Learning KDE things from Windows

It's funny how learning things about one platform can teach you about another. Despite all the differences, there are still lots of little similarities that carry over from one to another. In a way, it's kind of comforting.

Take today, for example. I was having a slow day at work, so to control the bordom, I downloaded some old episodes of Scott Hanselman's podcast, Hanselminutes. The episode in question was on the top ten Windows tools/features you didn't know you had. The first tip (#10) was that you can still use the keyboard in the middle of a drag-and-drop operation. So, for example, you can still alt+Tab, use a VirtuaWin hotkey to switch desktop, and just generall do a bunch of stuff I never thought to do with drag-and-drop. It just struck me as both very handy and so obvious I can't believe I never thought of it.

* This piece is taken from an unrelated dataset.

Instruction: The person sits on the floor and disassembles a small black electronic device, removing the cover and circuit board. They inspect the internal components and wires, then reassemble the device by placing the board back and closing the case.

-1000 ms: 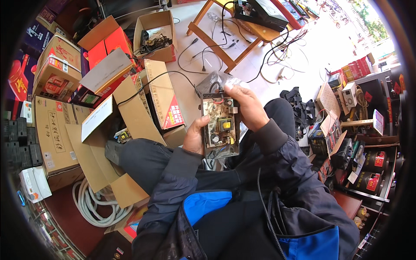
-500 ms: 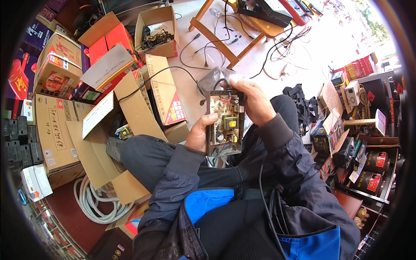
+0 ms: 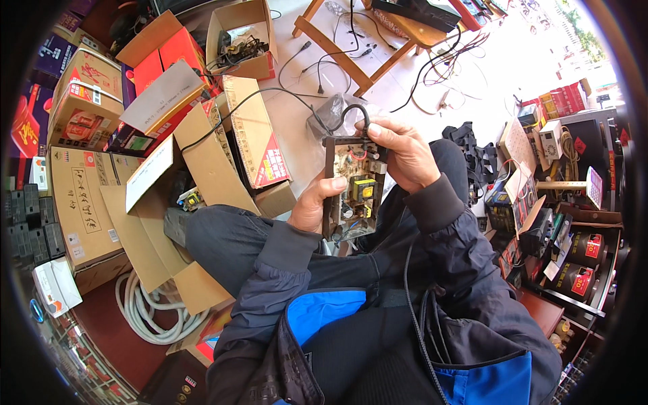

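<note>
An uncovered power supply (image 3: 352,189), a dark box-shaped case with a circuit board and a yellow transformer, is held above my crossed legs. My left hand (image 3: 310,208) grips its left side, the thumb lying over the rim. At its upper right corner, my right hand (image 3: 407,156) is closed with thumb and fingers on the black cable (image 3: 356,106), which arches out of the case's top end. Red and other thin wires show inside near that end. The right fingertips behind the cable are partly hidden.
Cardboard boxes (image 3: 84,202) crowd the left, one with a cable tangle (image 3: 246,50). A coiled white hose (image 3: 152,324) lies lower left. Ahead stands a wooden stool (image 3: 344,61) with loose cords around it. A clear plastic bag (image 3: 331,111) lies beyond the case. Packed shelves (image 3: 574,263) line the right.
The black cable now bends in a higher arch above the case. My right hand has shifted slightly right and down, still at the cable's entry. The left hand keeps its grip.
</note>
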`<state>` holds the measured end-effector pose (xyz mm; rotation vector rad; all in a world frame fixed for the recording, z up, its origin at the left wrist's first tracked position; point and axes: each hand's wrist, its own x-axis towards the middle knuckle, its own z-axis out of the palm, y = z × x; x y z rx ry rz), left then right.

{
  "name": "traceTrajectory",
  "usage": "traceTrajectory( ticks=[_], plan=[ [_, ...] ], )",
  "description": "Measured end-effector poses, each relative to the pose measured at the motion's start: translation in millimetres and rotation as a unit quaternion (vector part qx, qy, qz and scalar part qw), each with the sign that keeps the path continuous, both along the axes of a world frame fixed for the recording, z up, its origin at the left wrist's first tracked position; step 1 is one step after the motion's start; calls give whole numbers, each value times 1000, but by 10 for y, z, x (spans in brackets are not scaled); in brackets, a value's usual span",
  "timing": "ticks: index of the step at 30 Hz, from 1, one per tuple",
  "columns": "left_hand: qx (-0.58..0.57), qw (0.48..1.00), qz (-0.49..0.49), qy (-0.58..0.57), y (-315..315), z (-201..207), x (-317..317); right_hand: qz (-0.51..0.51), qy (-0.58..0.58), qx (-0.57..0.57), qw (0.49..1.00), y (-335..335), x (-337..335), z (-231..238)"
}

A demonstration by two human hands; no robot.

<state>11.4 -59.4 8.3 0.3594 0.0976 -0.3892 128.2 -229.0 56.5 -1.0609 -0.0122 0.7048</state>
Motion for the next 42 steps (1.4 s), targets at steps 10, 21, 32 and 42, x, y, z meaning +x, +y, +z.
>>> traceTrajectory(
  ticks=[10,21,32,42],
  plan=[
    [4,1000,-10,5,25,-16,-12,12,16,13,1000,-31,25,5],
    [12,1000,-16,-1,13,10,-46,93,0,-26,995,-60,69,-32],
    [79,997,-4,4,42,77,-33,40,-25,0,999,-82,-30,-89],
    [127,992,9,-6,19,154,-1,28,-141,-90,986,-30,-70,-24]
  ],
)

So, naturally, the first thing I did was try it out. Unsurprisingly, it worked and was very cool. And just as naturally, the second thing I did was fire up Kubuntu Edgy in VMware to see if it worked in KDE. And guess what - it does! Not that I should be surprised - there's no reason I know of why it wouldn't work in KDE. It's just that when you go back and forth between Linux and Windows, you get used to the idea that everything is always different. This was one of those "freebies" you discover every now and then that makes you feel nice.

prompt.pngIn fact, the relative closeness of KDE to Windows is what attracted me to it in the first place. I started off with the Unices back when GNOME and KDE were in the 1.x releases and - let's face it - they both sucked. Thus I was an old-school AfterStep user for several years and then migrated to ROX and Sawfish. But while ROX was nice, and I really bought into the idea of how it worked, the user experience was just too different from Windows. After a while, going back and forth started to feel jarring. I just had to bring the two closer together. And since there's not much you can do about the interface for Windows, it was obvious that the Linux side would have to change.

I really appreciate it when KDE and other Linux desktop projects make things more Windows-like. Windows might get some things wrong, but there is also a lot that it gets right. Real respect for the user is fixing the geniune problems with the interface he's accustomed to, not making things different for the sake of being different or for some abstract design principles. I think Tog said it best in discussing the differences between Windows and Macs:

Consistency is a funny thing. The most important area of consistency is the area most people don't even think about; which is why it is the most important area. What am I talking about? Shortcut keys. Button ordering. And all those other little things users learned way-back-when, soon absorbed into habit, and never considered again. The way a lot of these work is backwards in Windows. No, let me correct that. It was backwards in Windows, until Windows hit a 90% market share. Now, it is backwards in Macintosh.